** EXERCISE GOAL **
Please repeat exactly the lines below from the one containing "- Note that" down to the one containing "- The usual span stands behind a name", both included, and nothing else.

┄┄┄┄┄┄

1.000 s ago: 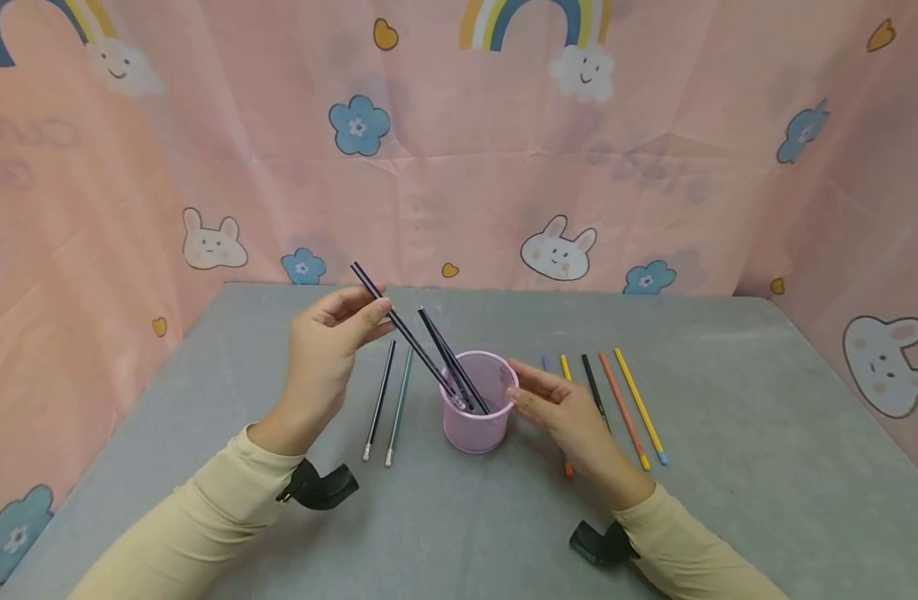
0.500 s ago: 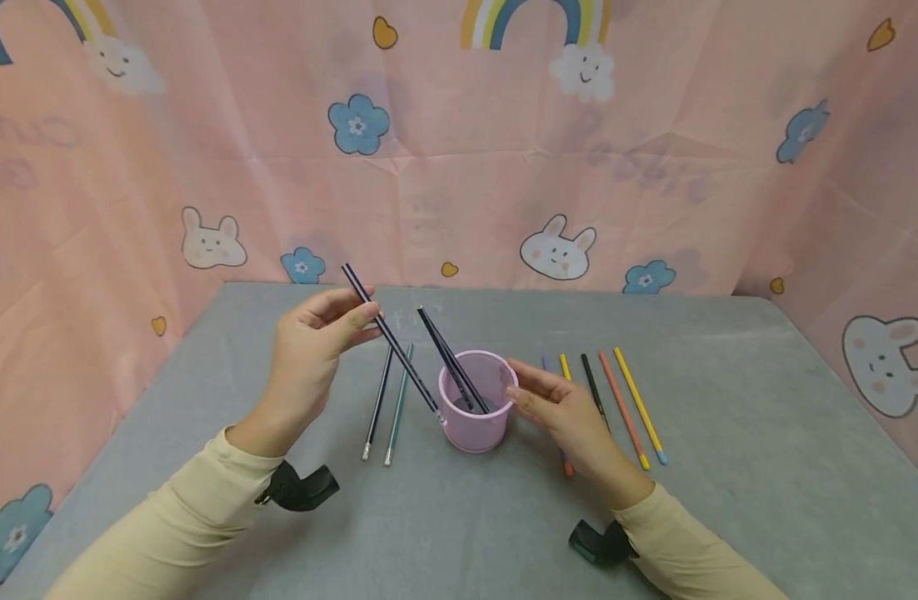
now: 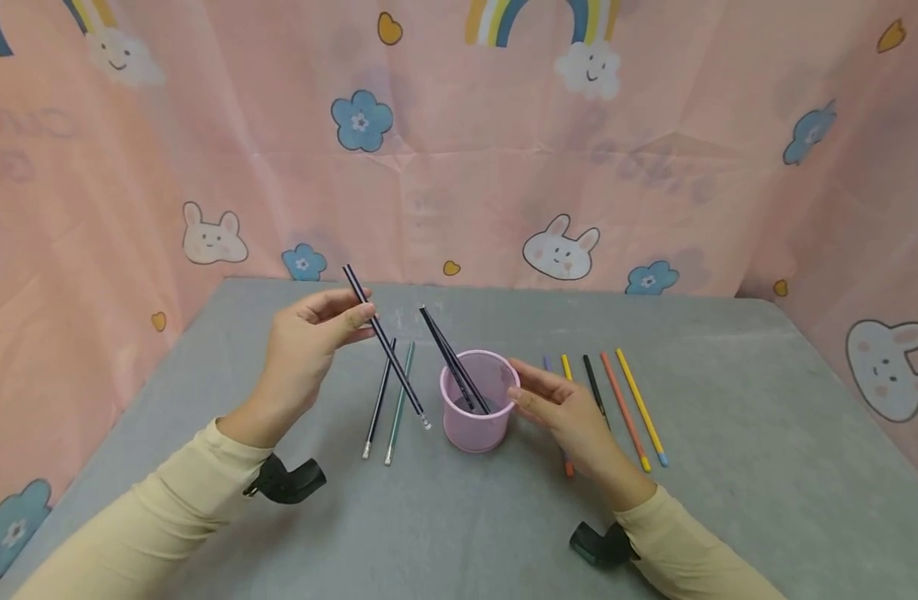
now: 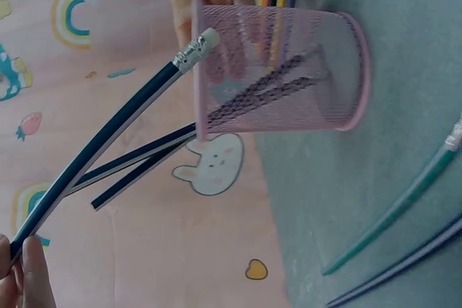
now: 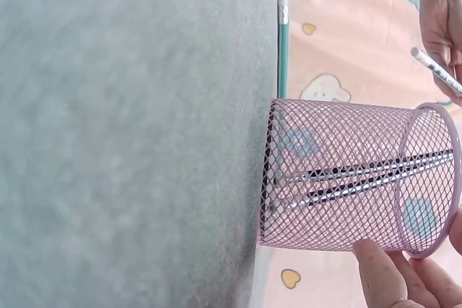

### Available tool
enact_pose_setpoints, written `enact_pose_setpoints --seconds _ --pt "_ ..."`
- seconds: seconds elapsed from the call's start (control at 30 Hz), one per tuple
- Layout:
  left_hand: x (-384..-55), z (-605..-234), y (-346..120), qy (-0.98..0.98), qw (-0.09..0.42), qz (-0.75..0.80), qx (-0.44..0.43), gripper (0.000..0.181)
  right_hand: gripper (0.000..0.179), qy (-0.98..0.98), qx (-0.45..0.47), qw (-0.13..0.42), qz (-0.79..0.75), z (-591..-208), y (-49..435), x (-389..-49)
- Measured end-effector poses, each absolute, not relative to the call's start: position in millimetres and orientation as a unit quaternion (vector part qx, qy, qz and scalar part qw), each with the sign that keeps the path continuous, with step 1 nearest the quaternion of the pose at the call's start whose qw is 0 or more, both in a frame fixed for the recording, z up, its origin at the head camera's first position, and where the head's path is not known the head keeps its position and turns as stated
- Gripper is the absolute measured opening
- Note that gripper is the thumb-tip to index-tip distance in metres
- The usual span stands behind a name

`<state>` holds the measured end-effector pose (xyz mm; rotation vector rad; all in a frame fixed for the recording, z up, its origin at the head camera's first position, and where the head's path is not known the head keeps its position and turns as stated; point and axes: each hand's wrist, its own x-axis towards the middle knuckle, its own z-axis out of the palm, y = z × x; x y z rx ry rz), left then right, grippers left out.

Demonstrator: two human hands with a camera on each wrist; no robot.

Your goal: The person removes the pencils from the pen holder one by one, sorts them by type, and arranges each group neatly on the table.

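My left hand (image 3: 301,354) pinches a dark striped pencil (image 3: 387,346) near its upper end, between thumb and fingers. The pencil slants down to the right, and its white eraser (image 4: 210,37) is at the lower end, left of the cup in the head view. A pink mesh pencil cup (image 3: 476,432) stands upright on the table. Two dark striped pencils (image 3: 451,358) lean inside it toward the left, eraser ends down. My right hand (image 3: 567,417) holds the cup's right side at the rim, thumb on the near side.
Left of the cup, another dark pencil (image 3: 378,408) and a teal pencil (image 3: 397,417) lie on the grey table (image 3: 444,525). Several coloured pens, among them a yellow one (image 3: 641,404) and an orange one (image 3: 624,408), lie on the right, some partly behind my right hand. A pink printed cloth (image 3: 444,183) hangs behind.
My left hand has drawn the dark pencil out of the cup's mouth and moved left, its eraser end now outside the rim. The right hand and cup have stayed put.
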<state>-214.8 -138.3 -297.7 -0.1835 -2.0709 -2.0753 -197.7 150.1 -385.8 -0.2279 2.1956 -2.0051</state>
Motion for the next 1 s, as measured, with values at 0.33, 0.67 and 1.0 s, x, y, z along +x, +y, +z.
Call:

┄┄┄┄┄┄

** RESPONSE BOX **
- Note that gripper is the thumb-tip to index-tip distance in metres
- The usual span stands behind a name

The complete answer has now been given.